Lawyers Cedric Mifsud and Michael Camilleri, who submitted the constitutional claim on behalf of their clients, said the ground-breaking case had declared as unconstitutional a law currently used by many people in Malta to permanently reside in homes they had leased, to the detriment of the legitimate owners.
"It is a so-called legal form of 'squatting'. People who have been deprived of their property, on the basis of an archaic form of social law, may finally see a glimmer of hope through this judgment," Mifsud and Camilleri told MaltaToday.
"This is due to the fact that people who thought they had a permanent right to occupy a property which was not theirs, are now faced with a flawed legal basis for their right. This is also a wake-up call for the government to bring about much needed changes to the law, unless it wants to be confronted with numerous amount of claims for compensation."
Illegal law
The law found to be unconstitutional by the Maltese constitutional court is the Housing Decontrol Ordinance (1959), after the court found that Article 12(2) - which allows a temporary emphyteusis [Maltese: cens temporanju] to be converted into a permanent rental agreement - was "inconsistent" with the European Convention of Human Rights.
Specifically, the Civil Code gives landlords the right to reclaim their property upon termination of a lease.

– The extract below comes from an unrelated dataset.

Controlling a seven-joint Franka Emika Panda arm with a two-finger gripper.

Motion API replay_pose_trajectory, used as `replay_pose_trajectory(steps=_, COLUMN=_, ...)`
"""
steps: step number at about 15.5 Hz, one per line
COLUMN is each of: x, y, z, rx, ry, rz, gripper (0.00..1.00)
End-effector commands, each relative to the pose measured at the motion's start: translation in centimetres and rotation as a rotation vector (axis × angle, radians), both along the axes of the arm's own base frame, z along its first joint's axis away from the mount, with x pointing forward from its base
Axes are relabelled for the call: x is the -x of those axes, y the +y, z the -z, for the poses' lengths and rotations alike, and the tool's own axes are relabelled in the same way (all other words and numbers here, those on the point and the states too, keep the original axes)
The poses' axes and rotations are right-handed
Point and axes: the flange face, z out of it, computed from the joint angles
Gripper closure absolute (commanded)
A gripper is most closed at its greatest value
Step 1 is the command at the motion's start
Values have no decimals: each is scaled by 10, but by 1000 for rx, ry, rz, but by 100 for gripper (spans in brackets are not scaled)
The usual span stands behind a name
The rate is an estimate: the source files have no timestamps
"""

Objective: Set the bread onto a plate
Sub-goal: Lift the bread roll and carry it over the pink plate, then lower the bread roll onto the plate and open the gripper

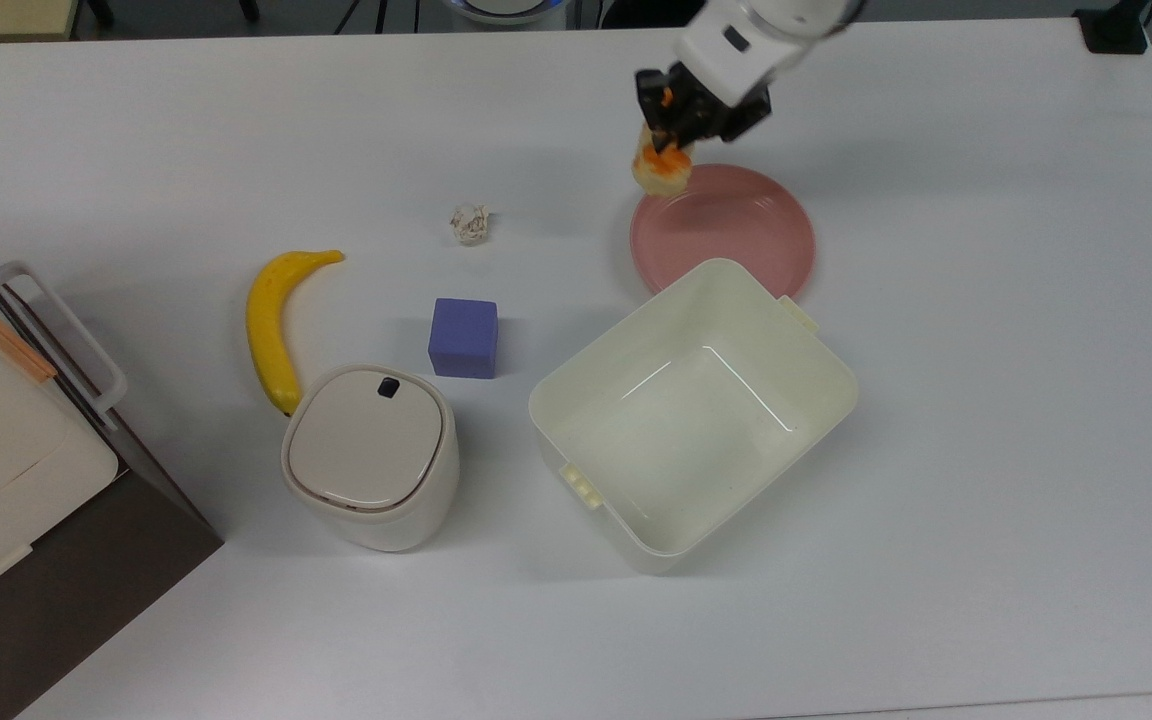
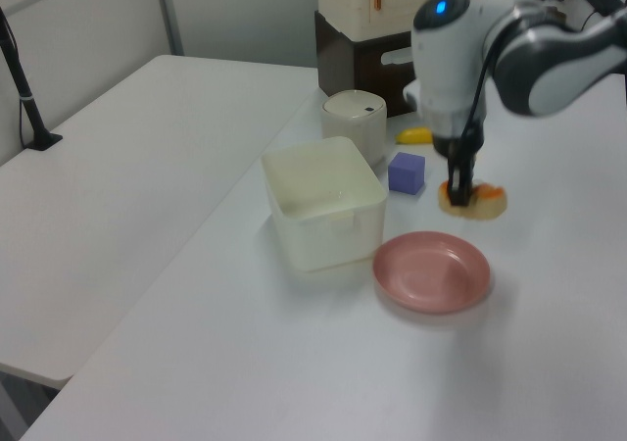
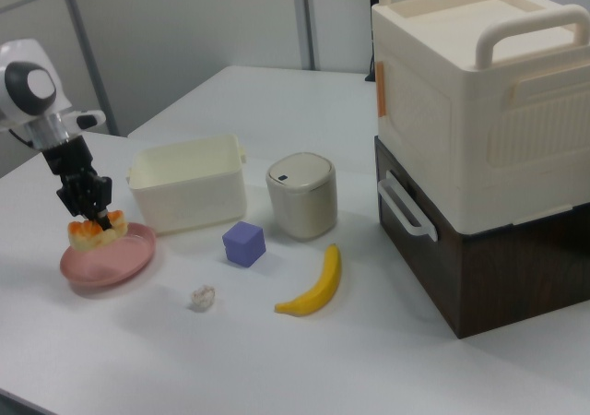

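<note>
- Now, largest first: the cream tub (image 1: 693, 415) sits on the white table (image 1: 986, 400), its far corner just beside the plate.
- Next, the pink plate (image 1: 736, 235) lies flat and bare.
- Then my pincer (image 1: 678, 128) is clamped on the bread (image 1: 662, 170), which hangs in the air over the plate's rim at the top view's left.
- Last, the paper ball (image 1: 470, 223) lies well apart from the plate.

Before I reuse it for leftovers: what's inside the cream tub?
Nothing: the cream tub shows a bare floor and walls in the top view. Its near wall hides part of the floor in the left view.
</note>
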Motion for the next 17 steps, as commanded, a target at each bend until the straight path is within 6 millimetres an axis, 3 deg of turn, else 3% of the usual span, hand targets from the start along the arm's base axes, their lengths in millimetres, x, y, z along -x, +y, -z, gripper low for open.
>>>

But in 1979, the government passed a law to protect tenants so that - under the Housing Decontrol Ordinance - any lease of up to 30 years contracted before 21 June 1979, can be turned into a rent.
The Court of Constitutional Appeal this week confirmed the first court's decision that tenants Andrè and Tessie Azzopardi could not avail themselves of this right at law to rent a property at Lm100 (€233) a year, after the lease terminated back in 1991.

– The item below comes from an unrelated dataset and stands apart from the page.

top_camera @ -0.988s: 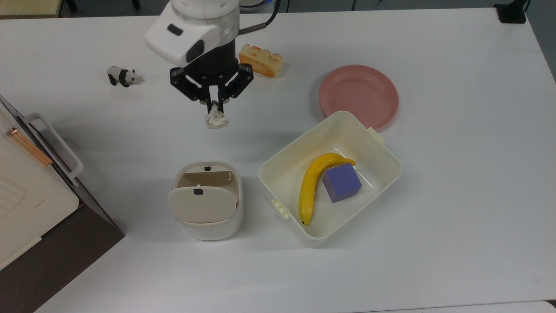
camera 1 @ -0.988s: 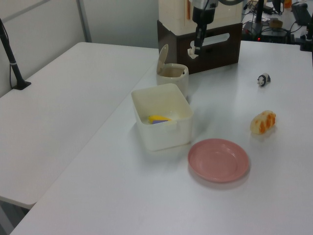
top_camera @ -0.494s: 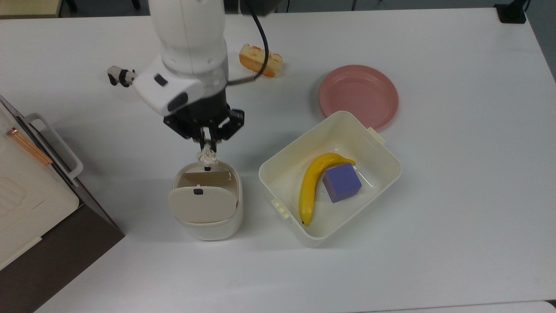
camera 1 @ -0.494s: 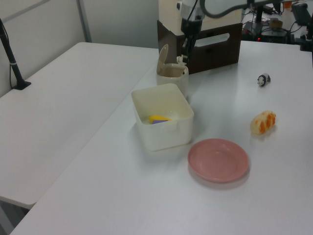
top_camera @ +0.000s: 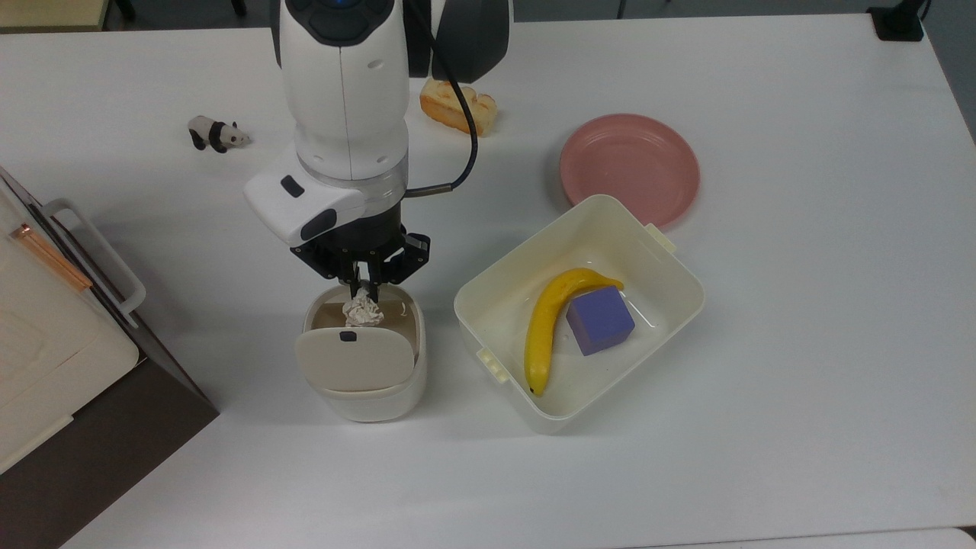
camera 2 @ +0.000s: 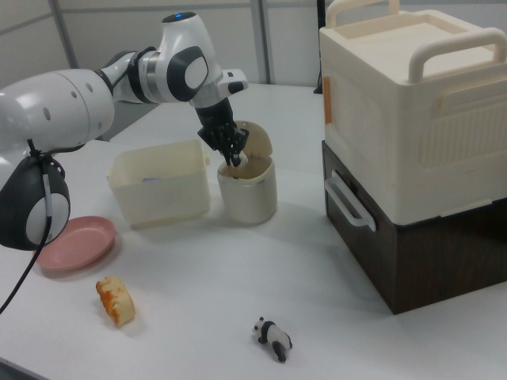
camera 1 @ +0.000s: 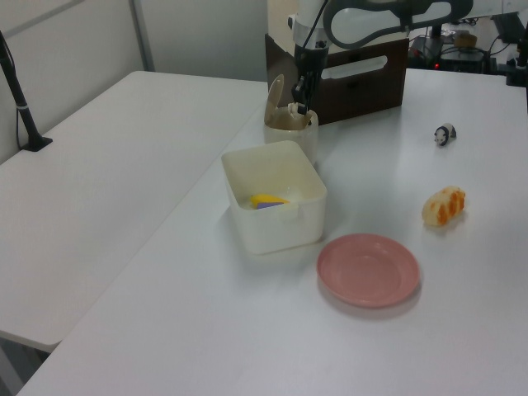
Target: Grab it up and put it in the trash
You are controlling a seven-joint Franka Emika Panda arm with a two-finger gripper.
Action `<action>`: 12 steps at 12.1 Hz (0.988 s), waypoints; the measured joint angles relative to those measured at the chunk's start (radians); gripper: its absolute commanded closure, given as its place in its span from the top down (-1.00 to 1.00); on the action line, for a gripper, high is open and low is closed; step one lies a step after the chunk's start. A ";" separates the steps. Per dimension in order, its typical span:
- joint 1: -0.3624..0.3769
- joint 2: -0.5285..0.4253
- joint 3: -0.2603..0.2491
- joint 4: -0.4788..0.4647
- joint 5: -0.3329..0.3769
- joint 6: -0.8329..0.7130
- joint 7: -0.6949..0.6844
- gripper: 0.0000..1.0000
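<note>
Having been carried from the upper centre of the top view, the paper ball [top_camera: 363,311] is being held clamped in the gripper [top_camera: 364,293] over the bin [top_camera: 366,396] opening; release is judged next.

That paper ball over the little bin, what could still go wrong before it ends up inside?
The paper ball hangs in the gripper over the open back half of the trash bin. The flap lid covers the front half, so the opening is narrow; a drop could land on the flap or rim and roll onto the table. Crumpled paper might also cling to a finger instead of falling.
</note>
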 measured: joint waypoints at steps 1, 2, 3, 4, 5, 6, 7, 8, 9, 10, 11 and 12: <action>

The Azzopardis previously paid an annual emphyteusis of Lm50 (€116), before the lease was automatically converted to a rental agreement. The rent at law could be reviewed every 15 years.
The landlords, the heirs of Bartolomeo and Giuseppa Bezzina, said the law was preventing them from their right to enjoy their property as laid down in both the Maltese Constitution and the European Convention of Human Rights. The Bezzinas had leased out their Gharghur property to the Azzopardis back in 1974, for a period of 17 years on an annual rent of Lm50. In 1991, the Azzopardis availed themselves of the right accorded to them by the Housing Decontrol Ordinance, and started renting out the property for Lm100 a year. In their court application, the landlords said that the rental compensation itself was disproportionate, claiming the real rental value as verified by the court-appointed expert was €2,900 a year in 1991, €8,800 in 2006, and €9,800 in 2011.
In the first decision, the Constitutional Court also ordered the Attorney General to pay the Bezzinas €30,000 in compensation for the rent, which has now been reduced to €15,000 on appeal.
European decision
Both the Constitutional Court and the Court of Constitutional Appeal referred to the judgement of the European Court of Human Rights in the case of Amato Gauci versus Malta of 2009, and used the same reasoning.
In the Amato Gauci case, the ECHR said that although governments were better placed to appreciate what is in the "general or public interest" - in this case Malta's housing needs - a fair balance had to be struck between the demands of the general community, and the protection of an individual's fundamental rights.
Given the low rent payable in the Amato Gauci case, the European Court said that the Maltese government had "failed to strike the requisite fair balance" and awarded the landlord compensation.